Action item: Would you reproduce each line below exactly, leaving every picture out?

Dataset section:

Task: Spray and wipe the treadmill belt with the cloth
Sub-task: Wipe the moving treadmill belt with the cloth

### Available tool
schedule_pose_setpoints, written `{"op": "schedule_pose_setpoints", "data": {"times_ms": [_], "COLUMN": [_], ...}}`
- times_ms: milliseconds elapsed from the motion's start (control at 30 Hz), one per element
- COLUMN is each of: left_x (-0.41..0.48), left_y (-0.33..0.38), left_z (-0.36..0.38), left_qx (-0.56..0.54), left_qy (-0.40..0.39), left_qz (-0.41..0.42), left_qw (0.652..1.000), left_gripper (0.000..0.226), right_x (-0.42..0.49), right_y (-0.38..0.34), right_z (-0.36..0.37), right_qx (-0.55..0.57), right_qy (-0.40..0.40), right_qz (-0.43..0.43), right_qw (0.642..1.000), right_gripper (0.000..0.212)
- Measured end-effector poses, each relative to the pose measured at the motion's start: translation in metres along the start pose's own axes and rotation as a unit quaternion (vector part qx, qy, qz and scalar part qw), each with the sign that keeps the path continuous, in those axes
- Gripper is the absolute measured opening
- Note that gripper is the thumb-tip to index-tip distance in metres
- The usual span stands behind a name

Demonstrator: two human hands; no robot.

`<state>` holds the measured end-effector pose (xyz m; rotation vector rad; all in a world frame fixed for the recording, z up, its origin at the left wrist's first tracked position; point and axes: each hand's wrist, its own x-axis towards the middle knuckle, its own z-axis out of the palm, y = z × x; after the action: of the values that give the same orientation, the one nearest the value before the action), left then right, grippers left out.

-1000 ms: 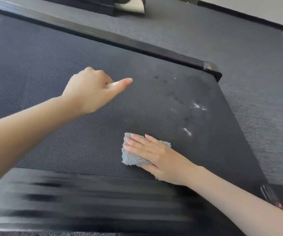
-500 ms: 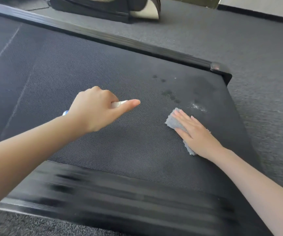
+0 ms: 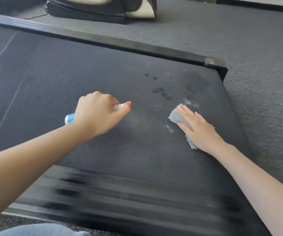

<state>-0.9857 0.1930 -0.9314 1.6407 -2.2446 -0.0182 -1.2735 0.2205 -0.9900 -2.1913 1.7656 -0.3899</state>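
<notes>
The dark textured treadmill belt (image 3: 86,79) fills the head view. My left hand (image 3: 100,114) grips a small white spray bottle (image 3: 69,118) with a blue label, held low over the belt's middle, index finger stretched along its top. My right hand (image 3: 198,130) lies flat with straight fingers on a grey cloth (image 3: 176,117), pressing it onto the belt near the right end. Dark wet spots (image 3: 162,92) and pale foamy marks (image 3: 190,103) lie just beyond and beside the cloth.
Black side rails run along the far edge (image 3: 120,43) and near edge (image 3: 120,201) of the treadmill, with an end cap (image 3: 212,63) at the far right corner. Grey carpet (image 3: 264,82) surrounds it. A black and cream machine base (image 3: 103,9) stands beyond the far rail.
My right hand slid the cloth from the near middle of the belt out toward the right end, onto the wet patch. The left hand with the bottle stayed about level.
</notes>
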Motion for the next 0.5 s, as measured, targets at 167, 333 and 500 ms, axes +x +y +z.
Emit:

Solution to this problem:
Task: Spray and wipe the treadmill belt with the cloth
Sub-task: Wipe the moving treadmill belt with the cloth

### Available tool
schedule_pose_setpoints, written `{"op": "schedule_pose_setpoints", "data": {"times_ms": [_], "COLUMN": [_], ...}}`
- times_ms: milliseconds elapsed from the motion's start (control at 30 Hz), one per element
- COLUMN is each of: left_x (-0.41..0.48), left_y (-0.33..0.38), left_z (-0.36..0.38), left_qx (-0.56..0.54), left_qy (-0.40..0.39), left_qz (-0.41..0.42), left_qw (0.652..1.000), left_gripper (0.000..0.226), right_x (-0.42..0.49), right_y (-0.38..0.34), right_z (-0.36..0.37), right_qx (-0.55..0.57), right_qy (-0.40..0.40), right_qz (-0.43..0.43), right_qw (0.642..1.000), right_gripper (0.000..0.212)
- Measured end-effector poses, each relative to the pose measured at the motion's start: translation in metres along the start pose's own axes and rotation as a unit quaternion (vector part qx, qy, qz and scalar part qw), each with the sign that keeps the path continuous, in those axes
- Gripper is the absolute measured opening
- Note that gripper is the thumb-tip to index-tip distance in metres
- The usual span stands behind a name

Demonstrator: two human hands; no robot.

`<state>` holds the measured end-effector pose (xyz m; rotation vector rad; all in a world frame fixed for the recording, z up, its origin at the left wrist's first tracked position; point and axes: each hand's wrist, its own x-axis towards the middle knuckle, its own z-axis out of the palm, y = z × x; after the action: of the values that give the same orientation, the one nearest the value before the action), left then right, grippers left out.

-1000 ms: 
-500 ms: 
+0 ms: 

<state>-0.9857 0.1930 -0.9314 1.6407 -2.2446 -0.0182 -1.2735 0.2205 -0.9900 -2.1913 1.7656 -0.3899</state>
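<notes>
The dark textured treadmill belt (image 3: 86,79) fills the head view. My left hand (image 3: 100,114) grips a small white spray bottle (image 3: 69,118) with a blue label, held low over the belt's middle, index finger stretched along its top. My right hand (image 3: 198,130) lies flat with straight fingers on a grey cloth (image 3: 176,117), pressing it onto the belt near the right end. Dark wet spots (image 3: 162,92) and pale foamy marks (image 3: 190,103) lie just beyond and beside the cloth.
Black side rails run along the far edge (image 3: 120,43) and near edge (image 3: 120,201) of the treadmill, with an end cap (image 3: 212,63) at the far right corner. Grey carpet (image 3: 264,82) surrounds it. A black and cream machine base (image 3: 103,9) stands beyond the far rail.
My right hand slid the cloth from the near middle of the belt out toward the right end, onto the wet patch. The left hand with the bottle stayed about level.
</notes>
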Motion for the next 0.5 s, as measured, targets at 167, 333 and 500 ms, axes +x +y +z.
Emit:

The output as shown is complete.